Work out how many lines in this listing hold the word "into", and give the number with nothing added.

[[ MATERIAL PROVIDED, beginning ]]

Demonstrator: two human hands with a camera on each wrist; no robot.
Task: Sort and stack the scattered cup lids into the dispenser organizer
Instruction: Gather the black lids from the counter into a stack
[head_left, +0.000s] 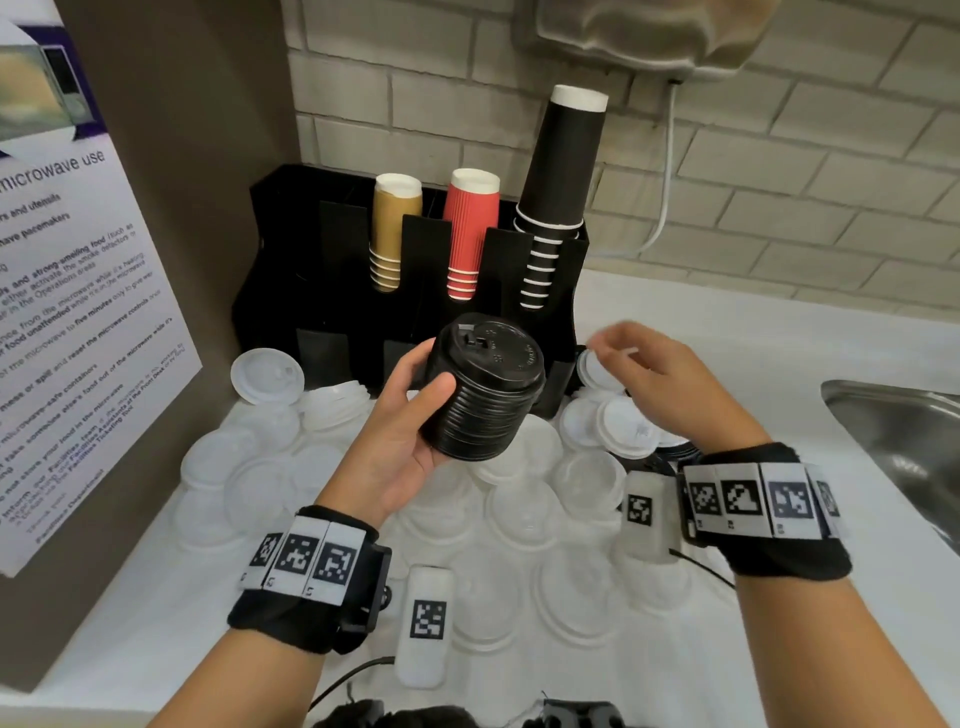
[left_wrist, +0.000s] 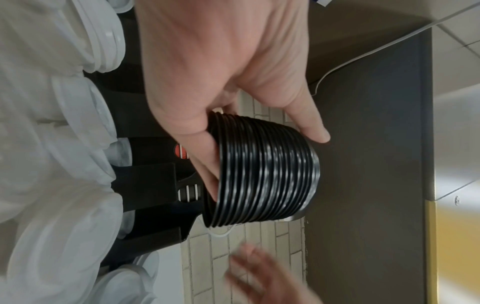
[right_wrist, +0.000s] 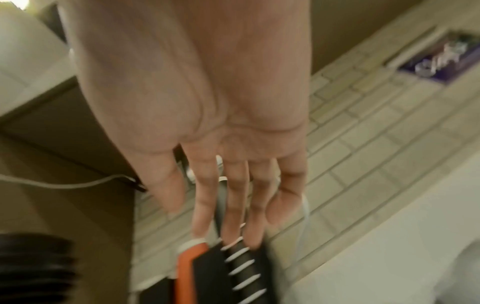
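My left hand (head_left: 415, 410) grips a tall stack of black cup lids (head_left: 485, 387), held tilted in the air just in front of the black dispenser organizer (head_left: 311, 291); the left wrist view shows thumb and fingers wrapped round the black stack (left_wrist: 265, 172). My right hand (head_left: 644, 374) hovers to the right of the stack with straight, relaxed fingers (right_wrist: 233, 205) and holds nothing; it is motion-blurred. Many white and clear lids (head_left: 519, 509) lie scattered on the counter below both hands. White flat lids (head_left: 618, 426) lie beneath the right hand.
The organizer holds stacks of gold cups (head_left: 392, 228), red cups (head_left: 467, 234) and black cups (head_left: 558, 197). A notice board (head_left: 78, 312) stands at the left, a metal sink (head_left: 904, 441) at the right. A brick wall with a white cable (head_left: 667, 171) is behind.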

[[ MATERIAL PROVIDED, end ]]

**EXPECTED OUTPUT**
2